I am frequently asked why I do not consider going into politics. My stock response is that I have seen far too many of my friends ruined by politics. Perfectly nice people prior to 1994 have become arrogant, pompous, self-serving and narcissistic. Politicians across the spectrum, except for a few, are a horrible lot.
One such friend, Yolanda Botha, received a damning editorial in the Cape Argus (November 30 2011) for lying under oath that she had vested interests in a business company that received R50 million contract from the Northern Cape Department of Social Development and in return her house was refurbished at a cost of R1.2m.
Worse, she retains her position as chair of Parliament's Social Development - wait for it - oversight panel, which adds R180 000 to her already exorbitant salary of R800 000.
Botha was a nice woman and one wonders whether there are anymore honourable ANC politicians left. The height of cynicism is the Speaker's reprimand which yet again reinforces the culture of impunity that has left political corpses strewn all over the place - likeable men and women like Winnie Mandela, Jackie Selebi, Bheki Cele, Mac Maharaj, Phumzile Mlambo-Nguka, Judge Hlophe, Baleka Mbete, Allan Boesak, and Tony Yengeni, to name a few.

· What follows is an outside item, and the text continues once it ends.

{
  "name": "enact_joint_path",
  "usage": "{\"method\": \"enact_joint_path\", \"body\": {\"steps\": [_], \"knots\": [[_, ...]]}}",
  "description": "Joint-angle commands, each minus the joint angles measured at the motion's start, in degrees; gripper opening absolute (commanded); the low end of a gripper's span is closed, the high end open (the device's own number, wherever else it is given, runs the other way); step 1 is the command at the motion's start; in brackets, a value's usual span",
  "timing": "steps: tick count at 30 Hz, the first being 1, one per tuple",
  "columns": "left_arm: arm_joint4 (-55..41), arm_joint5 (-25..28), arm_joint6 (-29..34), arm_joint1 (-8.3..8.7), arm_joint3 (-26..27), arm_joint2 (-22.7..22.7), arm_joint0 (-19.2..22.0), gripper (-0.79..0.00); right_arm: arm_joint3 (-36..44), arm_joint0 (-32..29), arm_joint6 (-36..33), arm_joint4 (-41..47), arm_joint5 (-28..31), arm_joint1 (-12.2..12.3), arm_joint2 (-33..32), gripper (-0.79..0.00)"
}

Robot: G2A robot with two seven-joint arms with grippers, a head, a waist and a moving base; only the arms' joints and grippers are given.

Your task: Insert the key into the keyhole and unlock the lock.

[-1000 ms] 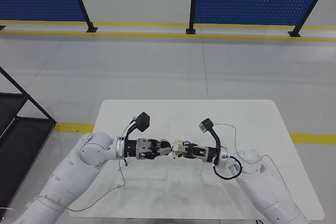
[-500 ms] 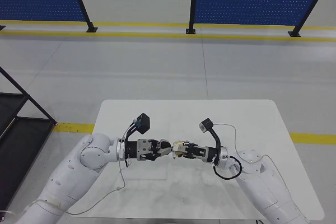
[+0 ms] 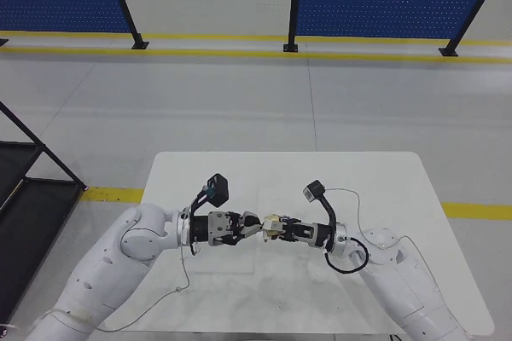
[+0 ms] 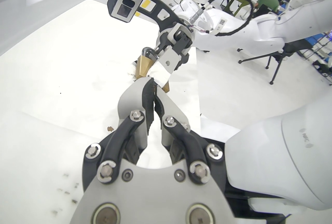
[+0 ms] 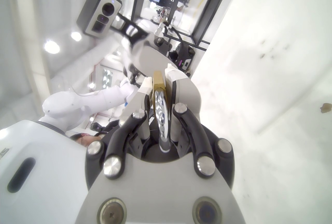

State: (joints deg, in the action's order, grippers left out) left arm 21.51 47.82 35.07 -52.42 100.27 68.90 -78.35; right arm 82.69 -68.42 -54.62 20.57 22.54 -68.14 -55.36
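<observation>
A brass padlock [image 4: 143, 67] with a chrome shackle is held above the middle of the white table [image 3: 367, 183]. My right gripper [image 5: 157, 79] is shut on its body [image 5: 158, 89], with the shackle [image 5: 162, 118] pointing back toward the wrist. From the opposite side my left gripper [image 4: 151, 87] is shut, its tips pressed against the padlock's lower end. The key is hidden between its black pads [image 4: 147, 95]. Seen from above, the left gripper [image 3: 253, 227] and the right gripper [image 3: 279, 228] meet at the padlock [image 3: 272, 223].
Small brown crumbs [image 4: 110, 128] lie on the table under the arms, with one more crumb [image 5: 325, 107] beside the right wrist. A black rack [image 3: 17, 200] stands on the floor left of the table. The table's far half is bare.
My left arm's shoulder and elbow have shifted slightly and its wrist has turned a little. Both grippers stay together at the padlock.
</observation>
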Motion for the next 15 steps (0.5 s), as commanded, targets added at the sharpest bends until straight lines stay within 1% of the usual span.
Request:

More generally, the ANC has destroyed swathes of people who should have been in senior positions today to give direction and guidance to aspirant young people. Instead young, inexperienced, untrained and incompetent people are governing us and their role models are those at the highest levels of government, even in the judiciary, have been crooks.
This stranglehold of impunity in the hallowed halls of the legislature must be smashed. Its seeds are deep and were sown with the start of the Arms Deal and entrenched by the Travel Scandal. The most sacred space where the country's laws are made has been defiled and "moral regeneration" continues to elude a society desperately in need of a moral fabric that will inspire SA's youth.